How many lines in these entries contain the string "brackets"? Reply with the number alone.
++++ Record set ++++
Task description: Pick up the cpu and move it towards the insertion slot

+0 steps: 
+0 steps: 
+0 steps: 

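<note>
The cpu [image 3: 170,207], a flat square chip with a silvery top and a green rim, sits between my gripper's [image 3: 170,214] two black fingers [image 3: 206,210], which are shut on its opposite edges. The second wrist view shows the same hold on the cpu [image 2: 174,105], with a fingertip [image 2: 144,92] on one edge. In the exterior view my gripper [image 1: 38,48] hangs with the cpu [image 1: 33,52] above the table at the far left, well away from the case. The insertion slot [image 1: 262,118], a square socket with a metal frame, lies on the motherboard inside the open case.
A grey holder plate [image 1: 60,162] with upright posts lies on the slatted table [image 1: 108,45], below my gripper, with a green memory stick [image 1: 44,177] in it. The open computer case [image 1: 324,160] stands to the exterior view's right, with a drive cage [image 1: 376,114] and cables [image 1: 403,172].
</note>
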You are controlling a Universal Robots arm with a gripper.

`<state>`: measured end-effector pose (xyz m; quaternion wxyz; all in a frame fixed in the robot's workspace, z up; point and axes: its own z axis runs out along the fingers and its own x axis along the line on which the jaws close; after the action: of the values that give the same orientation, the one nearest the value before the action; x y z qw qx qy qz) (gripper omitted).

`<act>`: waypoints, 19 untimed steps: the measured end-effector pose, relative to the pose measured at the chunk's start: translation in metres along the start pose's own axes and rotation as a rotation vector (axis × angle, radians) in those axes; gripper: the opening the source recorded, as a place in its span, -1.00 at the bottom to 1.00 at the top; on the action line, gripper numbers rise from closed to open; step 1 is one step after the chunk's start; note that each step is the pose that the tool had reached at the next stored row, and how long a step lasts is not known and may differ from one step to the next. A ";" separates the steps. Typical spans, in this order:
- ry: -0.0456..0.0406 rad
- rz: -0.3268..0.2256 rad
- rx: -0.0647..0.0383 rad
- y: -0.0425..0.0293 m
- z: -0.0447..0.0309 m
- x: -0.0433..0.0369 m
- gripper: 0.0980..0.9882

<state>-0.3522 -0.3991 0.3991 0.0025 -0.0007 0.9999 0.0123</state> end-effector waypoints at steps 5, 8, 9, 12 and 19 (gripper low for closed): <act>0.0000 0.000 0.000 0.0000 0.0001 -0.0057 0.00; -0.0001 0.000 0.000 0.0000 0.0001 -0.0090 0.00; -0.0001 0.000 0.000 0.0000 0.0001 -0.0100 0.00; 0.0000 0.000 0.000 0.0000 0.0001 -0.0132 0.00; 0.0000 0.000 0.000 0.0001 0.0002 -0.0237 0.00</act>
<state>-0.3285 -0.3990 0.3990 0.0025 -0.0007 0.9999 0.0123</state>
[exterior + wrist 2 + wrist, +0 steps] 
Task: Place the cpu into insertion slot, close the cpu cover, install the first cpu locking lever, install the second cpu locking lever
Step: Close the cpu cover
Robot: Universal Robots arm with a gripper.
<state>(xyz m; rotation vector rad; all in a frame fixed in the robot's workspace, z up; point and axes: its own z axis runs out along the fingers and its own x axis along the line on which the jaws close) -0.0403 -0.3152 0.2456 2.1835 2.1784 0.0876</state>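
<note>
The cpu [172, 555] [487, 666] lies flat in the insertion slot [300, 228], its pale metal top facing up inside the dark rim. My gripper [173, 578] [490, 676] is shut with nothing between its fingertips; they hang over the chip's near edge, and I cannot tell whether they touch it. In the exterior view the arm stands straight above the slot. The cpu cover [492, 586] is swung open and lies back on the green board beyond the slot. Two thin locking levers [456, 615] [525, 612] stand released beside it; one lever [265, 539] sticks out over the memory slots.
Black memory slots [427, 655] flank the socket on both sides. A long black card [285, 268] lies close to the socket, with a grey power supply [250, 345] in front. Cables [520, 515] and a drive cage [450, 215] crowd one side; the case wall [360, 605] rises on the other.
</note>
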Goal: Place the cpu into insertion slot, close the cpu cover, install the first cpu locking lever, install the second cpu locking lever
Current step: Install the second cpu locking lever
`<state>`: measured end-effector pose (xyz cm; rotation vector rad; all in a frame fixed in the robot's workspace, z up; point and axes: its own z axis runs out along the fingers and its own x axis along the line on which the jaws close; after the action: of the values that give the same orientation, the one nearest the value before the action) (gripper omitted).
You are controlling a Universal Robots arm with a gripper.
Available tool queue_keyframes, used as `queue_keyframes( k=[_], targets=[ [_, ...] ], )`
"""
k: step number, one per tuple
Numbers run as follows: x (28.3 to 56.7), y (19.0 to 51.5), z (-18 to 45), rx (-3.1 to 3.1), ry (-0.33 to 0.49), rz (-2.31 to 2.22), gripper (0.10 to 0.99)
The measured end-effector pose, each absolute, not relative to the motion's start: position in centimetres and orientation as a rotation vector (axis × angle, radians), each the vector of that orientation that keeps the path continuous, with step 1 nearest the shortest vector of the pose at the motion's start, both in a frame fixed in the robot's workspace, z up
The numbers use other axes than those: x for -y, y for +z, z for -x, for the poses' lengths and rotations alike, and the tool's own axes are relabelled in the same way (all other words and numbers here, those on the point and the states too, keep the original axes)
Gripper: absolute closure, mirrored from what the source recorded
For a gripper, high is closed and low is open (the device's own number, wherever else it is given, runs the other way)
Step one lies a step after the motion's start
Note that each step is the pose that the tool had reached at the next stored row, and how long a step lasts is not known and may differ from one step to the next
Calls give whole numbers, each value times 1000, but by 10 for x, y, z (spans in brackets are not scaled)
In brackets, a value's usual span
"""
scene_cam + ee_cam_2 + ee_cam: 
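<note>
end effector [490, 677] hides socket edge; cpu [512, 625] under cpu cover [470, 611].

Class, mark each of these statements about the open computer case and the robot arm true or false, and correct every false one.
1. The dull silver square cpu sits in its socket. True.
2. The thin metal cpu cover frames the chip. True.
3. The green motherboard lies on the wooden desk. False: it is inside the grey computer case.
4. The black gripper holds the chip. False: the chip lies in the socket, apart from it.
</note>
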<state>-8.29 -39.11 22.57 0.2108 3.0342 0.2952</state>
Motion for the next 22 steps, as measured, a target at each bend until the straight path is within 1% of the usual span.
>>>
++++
[Task solution] 2